With a study reviewing the cost of the Long Island Power Authority’s off-shore wind project due within days, experts are predicting its conclusions will leave the utility with little choice but to postpone or scuttle the project.

LIPA has yet to make a final decision on the plan, though its chairman, Kevin Law, has expressed concerns about the cost even while saying he supports renewable energy proposals. He declined to comment yesterday.

Amid a growing chorus of critics, LIPA earlier this year commissioned an outside consultant to study the costs of the wind farm in comparison to conventional energy sources and similar wind projects around the globe. Since then a chorus of opposition has grown, most recently including Long Island Republican State Sens. Owen Johnson (R-West Babylon) and Charles Fuschillo (R-Merrick), who cited the costs as they advised LIPA to cease any type of work on the project.

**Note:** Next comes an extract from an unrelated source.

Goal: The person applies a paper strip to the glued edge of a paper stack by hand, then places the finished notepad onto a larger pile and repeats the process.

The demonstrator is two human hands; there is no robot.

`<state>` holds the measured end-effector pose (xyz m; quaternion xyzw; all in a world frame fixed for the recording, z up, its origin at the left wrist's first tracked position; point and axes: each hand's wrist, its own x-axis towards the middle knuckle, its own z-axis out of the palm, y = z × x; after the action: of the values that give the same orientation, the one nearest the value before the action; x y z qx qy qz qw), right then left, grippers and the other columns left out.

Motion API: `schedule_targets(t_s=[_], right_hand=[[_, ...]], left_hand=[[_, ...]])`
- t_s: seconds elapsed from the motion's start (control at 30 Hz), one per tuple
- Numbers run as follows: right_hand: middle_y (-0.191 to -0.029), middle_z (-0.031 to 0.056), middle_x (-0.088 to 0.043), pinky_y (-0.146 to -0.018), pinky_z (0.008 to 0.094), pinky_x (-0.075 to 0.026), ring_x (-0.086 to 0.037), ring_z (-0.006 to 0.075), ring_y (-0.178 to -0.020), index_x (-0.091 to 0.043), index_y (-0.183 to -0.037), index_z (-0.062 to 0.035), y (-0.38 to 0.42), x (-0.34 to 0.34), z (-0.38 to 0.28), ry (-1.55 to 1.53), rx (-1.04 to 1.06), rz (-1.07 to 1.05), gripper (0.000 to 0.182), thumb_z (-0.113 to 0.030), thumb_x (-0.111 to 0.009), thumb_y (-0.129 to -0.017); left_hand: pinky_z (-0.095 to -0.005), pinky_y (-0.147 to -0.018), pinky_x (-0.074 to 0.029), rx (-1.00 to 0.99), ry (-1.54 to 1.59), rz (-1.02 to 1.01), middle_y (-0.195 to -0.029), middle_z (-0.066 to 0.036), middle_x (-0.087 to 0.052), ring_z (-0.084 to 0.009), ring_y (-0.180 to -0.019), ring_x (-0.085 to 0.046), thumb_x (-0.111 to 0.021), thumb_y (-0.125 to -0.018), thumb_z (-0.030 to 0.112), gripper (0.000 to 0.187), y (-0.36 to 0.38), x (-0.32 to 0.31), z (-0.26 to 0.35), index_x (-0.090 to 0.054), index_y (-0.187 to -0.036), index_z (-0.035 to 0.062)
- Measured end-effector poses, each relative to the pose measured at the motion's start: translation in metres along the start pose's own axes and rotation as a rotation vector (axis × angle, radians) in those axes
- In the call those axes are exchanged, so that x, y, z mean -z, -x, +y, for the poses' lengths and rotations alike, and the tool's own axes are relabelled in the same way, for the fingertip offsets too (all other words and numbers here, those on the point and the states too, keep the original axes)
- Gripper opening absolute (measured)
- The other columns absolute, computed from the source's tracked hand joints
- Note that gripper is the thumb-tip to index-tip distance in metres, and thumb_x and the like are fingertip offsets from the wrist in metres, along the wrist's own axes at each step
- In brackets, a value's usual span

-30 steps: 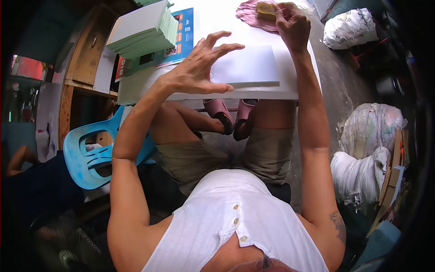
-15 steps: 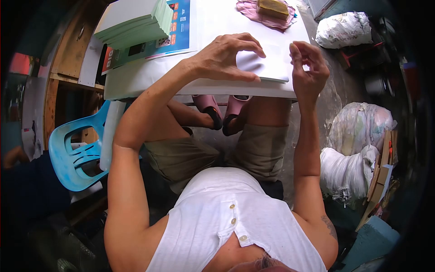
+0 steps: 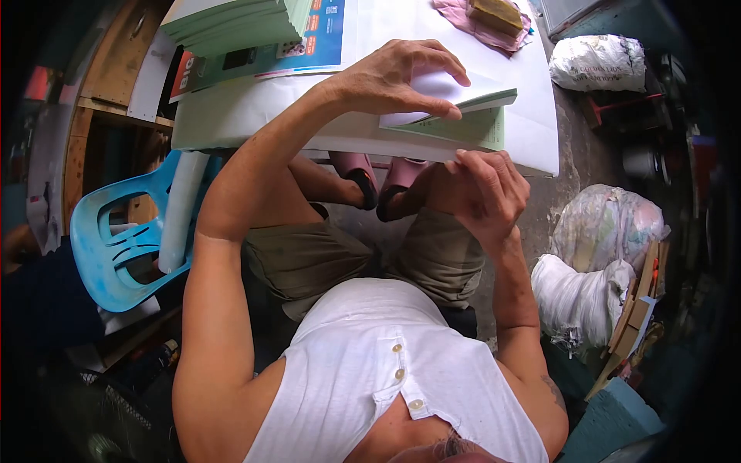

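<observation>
A small paper pad [image 3: 486, 127] lies near the front edge of the white table, its lower part showing a green printed sheet. Its upper sheets [image 3: 485, 90] are raised at the right, showing white faces and greenish edges. My left hand [image 3: 405, 81] curves over the pad's left side, thumb below and fingers above, gripping the raised sheets. Just off the front edge of the table, my right hand [image 3: 490, 189] is closed, fingertips pinched close to the pad's lower right corner. Whatever is in that pinch, if anything, cannot be made out.
A tall stack of green-edged paper [image 3: 235, 27] rests on a blue printed poster [image 3: 316, 50] at the back left. A yellowish block [image 3: 495, 15] sits on a pink cloth [image 3: 463, 15]. A blue plastic chair [image 3: 116, 239] stands left; white sacks [image 3: 583, 297] lie right.
The pad's upper sheets have come up, exposing the green printed sheet. My right hand has moved down and left, off the table's front edge. My left hand has shifted slightly right and away.
</observation>
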<state>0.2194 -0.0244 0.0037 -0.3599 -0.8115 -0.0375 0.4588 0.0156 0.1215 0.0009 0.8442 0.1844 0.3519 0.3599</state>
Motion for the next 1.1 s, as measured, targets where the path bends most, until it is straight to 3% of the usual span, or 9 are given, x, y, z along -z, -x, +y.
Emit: schedule_targets(t_s=[0.2, 0.43, 0.63, 1.1], right_hand=[[-0.084, 0.0093, -0.068, -0.059, 0.0338, -0.054, -0.065, 0.0244, -0.067, -0.068, -0.101, -0.0016, 0.007, -0.016, -0.005, -0.038, -0.007, -0.039, 0.031, 0.005, -0.079, -0.073], [-0.082, 0.0087, -0.067, -0.059, 0.0334, -0.053, -0.064, 0.0240, -0.066, -0.067, -0.099, -0.0008, 0.014, -0.022, -0.008, -0.049, -0.017, -0.064, 0.035, 0.006, -0.077, -0.066], [-0.082, 0.0091, -0.066, -0.058, 0.0337, -0.053, -0.062, 0.0243, -0.065, -0.068, -0.098, -0.0011, 0.017, -0.021, -0.007, -0.035, -0.024, -0.068, 0.038, 0.007, -0.074, -0.062], [-0.081, 0.0082, -0.066, -0.059, 0.0332, -0.053, -0.063, 0.0234, -0.066, -0.067, -0.096, -0.0017, 0.020, -0.024, -0.014, -0.028, -0.021, -0.065, 0.035, 0.007, -0.074, -0.063]], left_hand=[[-0.0393, -0.105, -0.048, 0.039, 0.106, 0.035, -0.122, -0.011, -0.068, -0.0251, -0.113, -0.064, -0.083, -0.083, 0.034, 0.031, 0.002, 0.005, 0.003, -0.076, -0.095, 0.0058], [-0.0346, -0.090, -0.048, 0.139, 0.268, 0.016, -0.119, -0.009, -0.066, -0.0190, -0.098, -0.063, -0.078, -0.088, 0.019, 0.022, 0.006, 0.018, 0.007, -0.069, -0.079, 0.0009], [-0.0338, -0.093, -0.048, 0.220, 0.483, 0.047, -0.125, -0.009, -0.063, -0.0178, -0.106, -0.061, -0.079, -0.088, 0.020, 0.023, 0.008, 0.020, 0.019, -0.069, -0.078, 0.0022], [-0.0360, -0.102, -0.043, 0.236, 0.474, 0.042, -0.124, -0.009, -0.062, -0.0192, -0.115, -0.057, -0.078, -0.089, 0.018, 0.021, 0.009, 0.022, 0.015, -0.067, -0.077, 0.0035]])
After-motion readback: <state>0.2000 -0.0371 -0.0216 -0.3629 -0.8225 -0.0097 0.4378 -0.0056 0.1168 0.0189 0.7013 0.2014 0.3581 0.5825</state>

This summer LIPA, at Law’s request, revealed that the plan to build 40 turbines off the coast of Jones Beach had a projected cost of about $700 million as of December 2006 and predicted it could be $1 billion by completion.

“Those numbers should shock us enough to stop spending another nickel of ratepayers’ money on this project,” said Martin Cantor, director of the Long Island Economic and Social Policy Institute at Dowling College. The costs, he said, could mean there will be “little market for that power, leaving [contractor] FPL Energy with a huge investment to recover from ratepayers.”

LIPA chief executive Richard Kessel has said the project is needed to reduce the region’s reliance on fossil fuel-powered plants and foreign oil. “I think cost is very important but it shouldn’t be the only factor,” he said.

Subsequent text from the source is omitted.